- WORK INSTRUCTIONS: Find the lines of the records in which the word "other" appears and report how many there are, as a number alone.

[Extracted data entries]
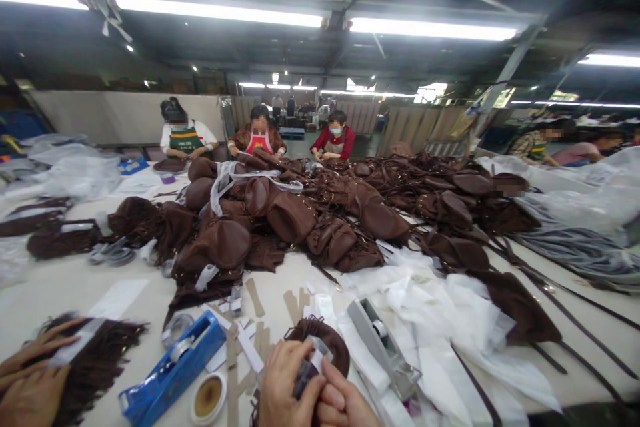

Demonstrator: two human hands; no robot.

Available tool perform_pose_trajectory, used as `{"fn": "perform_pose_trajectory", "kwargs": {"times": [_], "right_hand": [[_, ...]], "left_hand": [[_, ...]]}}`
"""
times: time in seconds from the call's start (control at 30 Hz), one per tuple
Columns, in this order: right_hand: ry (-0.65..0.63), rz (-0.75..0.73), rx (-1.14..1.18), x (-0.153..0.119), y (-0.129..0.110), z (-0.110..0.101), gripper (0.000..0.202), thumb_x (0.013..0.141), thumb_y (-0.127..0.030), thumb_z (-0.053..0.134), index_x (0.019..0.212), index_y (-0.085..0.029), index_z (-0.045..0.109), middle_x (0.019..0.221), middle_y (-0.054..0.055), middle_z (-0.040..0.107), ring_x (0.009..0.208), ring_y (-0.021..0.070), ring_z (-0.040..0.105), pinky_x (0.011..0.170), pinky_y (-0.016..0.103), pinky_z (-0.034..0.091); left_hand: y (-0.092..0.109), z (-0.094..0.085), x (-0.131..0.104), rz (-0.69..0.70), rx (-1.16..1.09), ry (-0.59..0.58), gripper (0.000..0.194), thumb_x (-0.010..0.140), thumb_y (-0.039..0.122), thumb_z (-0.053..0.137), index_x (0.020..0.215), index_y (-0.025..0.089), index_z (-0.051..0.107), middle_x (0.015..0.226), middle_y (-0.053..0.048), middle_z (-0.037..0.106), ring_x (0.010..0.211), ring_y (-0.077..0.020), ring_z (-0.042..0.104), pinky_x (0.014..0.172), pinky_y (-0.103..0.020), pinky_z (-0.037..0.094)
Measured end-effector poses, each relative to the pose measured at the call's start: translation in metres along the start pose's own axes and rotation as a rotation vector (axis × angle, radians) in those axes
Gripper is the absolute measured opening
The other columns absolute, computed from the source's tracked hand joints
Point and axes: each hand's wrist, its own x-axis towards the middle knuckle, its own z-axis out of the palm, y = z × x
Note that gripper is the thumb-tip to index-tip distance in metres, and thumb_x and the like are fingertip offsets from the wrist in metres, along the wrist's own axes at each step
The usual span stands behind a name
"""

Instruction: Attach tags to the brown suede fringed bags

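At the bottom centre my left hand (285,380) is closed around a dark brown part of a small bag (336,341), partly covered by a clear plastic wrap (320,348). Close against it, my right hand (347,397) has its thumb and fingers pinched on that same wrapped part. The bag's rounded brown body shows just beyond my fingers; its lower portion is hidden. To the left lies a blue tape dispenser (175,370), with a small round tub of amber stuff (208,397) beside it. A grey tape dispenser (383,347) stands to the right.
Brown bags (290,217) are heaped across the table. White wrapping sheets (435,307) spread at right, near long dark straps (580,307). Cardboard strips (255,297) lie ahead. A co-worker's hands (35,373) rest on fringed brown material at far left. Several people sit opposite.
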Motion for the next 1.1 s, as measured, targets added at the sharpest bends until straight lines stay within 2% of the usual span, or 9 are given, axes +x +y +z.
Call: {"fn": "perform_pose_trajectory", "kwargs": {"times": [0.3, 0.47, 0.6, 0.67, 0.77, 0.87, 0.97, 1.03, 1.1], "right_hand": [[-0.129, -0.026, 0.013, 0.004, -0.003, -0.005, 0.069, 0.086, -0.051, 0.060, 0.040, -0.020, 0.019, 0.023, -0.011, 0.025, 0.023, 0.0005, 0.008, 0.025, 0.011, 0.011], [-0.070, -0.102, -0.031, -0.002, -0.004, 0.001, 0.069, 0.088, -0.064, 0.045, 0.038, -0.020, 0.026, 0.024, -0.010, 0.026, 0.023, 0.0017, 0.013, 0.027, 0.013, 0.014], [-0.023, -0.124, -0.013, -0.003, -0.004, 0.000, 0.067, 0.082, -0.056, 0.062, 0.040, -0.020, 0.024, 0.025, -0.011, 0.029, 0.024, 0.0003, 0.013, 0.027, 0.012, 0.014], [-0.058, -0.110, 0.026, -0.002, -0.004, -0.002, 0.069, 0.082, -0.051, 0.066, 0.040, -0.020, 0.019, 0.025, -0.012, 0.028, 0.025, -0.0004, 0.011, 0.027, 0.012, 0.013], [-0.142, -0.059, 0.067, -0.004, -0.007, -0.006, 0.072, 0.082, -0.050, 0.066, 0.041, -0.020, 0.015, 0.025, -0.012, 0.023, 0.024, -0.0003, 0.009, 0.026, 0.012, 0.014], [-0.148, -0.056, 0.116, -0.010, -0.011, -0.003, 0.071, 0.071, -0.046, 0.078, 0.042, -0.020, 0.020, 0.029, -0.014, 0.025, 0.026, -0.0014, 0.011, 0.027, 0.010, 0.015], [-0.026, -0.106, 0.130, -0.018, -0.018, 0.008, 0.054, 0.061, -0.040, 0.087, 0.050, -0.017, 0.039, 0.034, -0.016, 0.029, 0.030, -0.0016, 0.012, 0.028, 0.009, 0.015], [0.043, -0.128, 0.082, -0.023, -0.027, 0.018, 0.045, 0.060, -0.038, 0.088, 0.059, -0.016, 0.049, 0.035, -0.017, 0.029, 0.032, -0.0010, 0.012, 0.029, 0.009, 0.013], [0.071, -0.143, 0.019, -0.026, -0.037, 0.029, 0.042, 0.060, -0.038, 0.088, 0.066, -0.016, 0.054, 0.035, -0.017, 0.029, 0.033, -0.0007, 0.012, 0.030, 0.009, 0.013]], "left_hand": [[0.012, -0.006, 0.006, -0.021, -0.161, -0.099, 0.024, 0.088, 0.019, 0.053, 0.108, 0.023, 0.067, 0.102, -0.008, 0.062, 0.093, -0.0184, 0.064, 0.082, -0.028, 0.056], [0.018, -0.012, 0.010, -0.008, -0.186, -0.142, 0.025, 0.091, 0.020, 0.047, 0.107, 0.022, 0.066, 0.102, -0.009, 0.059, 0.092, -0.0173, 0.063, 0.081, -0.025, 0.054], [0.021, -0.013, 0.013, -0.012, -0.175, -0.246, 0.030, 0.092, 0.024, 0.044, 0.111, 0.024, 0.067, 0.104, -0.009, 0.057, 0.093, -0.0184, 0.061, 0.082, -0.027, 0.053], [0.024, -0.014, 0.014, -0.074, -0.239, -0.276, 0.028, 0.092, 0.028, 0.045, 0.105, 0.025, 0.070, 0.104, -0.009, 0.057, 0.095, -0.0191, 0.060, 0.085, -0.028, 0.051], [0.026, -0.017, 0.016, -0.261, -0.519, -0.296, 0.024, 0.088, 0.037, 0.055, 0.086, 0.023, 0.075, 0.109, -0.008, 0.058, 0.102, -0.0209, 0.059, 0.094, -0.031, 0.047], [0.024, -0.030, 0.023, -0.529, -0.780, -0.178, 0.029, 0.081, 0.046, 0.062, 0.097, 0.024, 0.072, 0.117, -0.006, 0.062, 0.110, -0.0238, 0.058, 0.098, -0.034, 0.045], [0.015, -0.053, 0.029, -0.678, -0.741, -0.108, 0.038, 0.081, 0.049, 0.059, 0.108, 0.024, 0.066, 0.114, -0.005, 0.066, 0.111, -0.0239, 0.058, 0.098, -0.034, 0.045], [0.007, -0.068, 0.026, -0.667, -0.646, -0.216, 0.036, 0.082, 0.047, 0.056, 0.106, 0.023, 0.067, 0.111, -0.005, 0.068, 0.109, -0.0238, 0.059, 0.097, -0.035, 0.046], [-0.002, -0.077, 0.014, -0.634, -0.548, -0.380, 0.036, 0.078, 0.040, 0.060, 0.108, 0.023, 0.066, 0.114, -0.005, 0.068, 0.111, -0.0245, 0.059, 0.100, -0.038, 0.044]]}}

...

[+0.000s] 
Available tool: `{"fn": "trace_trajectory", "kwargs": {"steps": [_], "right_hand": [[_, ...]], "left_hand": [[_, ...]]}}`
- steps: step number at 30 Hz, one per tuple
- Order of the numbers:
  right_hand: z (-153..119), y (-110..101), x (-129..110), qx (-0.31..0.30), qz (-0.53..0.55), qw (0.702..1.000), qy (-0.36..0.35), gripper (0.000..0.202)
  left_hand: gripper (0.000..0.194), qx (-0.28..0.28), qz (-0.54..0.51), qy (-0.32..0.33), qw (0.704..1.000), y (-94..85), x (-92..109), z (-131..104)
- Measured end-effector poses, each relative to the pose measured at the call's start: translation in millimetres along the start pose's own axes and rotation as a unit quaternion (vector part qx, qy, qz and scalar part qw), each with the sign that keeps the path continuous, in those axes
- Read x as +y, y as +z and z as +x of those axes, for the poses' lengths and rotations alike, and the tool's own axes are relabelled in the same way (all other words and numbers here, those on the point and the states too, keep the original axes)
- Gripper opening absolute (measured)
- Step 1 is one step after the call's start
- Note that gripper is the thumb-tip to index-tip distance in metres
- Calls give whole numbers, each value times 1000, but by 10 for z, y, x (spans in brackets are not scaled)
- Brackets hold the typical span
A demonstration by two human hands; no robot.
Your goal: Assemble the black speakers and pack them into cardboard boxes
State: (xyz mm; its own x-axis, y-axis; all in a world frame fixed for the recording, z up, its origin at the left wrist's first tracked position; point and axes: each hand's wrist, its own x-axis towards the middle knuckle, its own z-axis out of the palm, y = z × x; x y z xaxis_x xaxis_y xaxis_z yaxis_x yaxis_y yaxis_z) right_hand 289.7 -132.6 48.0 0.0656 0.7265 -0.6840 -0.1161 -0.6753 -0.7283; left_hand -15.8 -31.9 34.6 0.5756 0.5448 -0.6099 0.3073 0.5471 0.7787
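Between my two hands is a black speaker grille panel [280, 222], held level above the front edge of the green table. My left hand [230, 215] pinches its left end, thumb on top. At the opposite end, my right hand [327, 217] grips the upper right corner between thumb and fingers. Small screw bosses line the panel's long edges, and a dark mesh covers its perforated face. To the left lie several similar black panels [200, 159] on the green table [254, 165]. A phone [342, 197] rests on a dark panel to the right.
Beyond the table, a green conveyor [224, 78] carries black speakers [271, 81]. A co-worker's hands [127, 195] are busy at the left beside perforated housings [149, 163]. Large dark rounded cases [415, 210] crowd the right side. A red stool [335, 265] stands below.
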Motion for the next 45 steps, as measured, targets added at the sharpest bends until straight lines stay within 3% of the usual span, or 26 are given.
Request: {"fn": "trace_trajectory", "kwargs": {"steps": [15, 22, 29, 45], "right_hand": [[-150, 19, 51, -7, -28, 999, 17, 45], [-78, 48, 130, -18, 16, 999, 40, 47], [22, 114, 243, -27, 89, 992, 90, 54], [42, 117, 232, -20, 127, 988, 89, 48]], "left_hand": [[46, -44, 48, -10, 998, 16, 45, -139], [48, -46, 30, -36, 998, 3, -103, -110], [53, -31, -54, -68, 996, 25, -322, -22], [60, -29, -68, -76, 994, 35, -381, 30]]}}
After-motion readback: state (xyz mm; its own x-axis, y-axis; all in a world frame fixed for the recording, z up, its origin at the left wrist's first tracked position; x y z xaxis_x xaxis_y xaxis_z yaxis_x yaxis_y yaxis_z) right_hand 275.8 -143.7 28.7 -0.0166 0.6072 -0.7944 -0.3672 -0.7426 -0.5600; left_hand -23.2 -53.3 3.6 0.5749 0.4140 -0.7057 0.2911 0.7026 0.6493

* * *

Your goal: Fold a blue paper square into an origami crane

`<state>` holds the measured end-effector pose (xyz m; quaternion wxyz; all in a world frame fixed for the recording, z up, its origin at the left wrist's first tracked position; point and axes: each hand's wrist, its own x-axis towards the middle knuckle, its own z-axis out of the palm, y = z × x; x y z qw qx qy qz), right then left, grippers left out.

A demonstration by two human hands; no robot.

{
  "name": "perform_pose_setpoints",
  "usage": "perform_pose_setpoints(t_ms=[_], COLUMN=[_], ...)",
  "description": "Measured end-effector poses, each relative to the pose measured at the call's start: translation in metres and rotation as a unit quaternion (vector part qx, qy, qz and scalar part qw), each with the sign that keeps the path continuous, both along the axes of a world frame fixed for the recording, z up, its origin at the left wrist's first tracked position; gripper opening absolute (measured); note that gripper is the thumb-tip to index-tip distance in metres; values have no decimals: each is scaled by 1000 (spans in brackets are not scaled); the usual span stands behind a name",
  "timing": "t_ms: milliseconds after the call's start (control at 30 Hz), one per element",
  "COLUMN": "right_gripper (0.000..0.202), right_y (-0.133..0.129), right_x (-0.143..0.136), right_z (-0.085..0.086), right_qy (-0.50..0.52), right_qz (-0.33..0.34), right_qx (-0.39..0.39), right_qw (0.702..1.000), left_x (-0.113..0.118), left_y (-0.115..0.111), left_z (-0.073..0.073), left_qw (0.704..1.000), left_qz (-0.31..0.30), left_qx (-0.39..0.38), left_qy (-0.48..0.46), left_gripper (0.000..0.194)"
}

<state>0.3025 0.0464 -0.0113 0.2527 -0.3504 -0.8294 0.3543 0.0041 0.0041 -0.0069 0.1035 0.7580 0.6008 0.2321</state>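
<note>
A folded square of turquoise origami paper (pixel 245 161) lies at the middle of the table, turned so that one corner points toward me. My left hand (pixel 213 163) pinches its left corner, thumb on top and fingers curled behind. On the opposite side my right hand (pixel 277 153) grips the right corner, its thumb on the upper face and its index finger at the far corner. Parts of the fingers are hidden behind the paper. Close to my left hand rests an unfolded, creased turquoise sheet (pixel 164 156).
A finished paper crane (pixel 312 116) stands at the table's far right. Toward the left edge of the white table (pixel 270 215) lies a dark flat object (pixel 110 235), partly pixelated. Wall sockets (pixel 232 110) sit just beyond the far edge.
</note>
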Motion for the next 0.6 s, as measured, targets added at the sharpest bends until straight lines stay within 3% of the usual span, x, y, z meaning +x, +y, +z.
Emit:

- TASK ANSWER: 2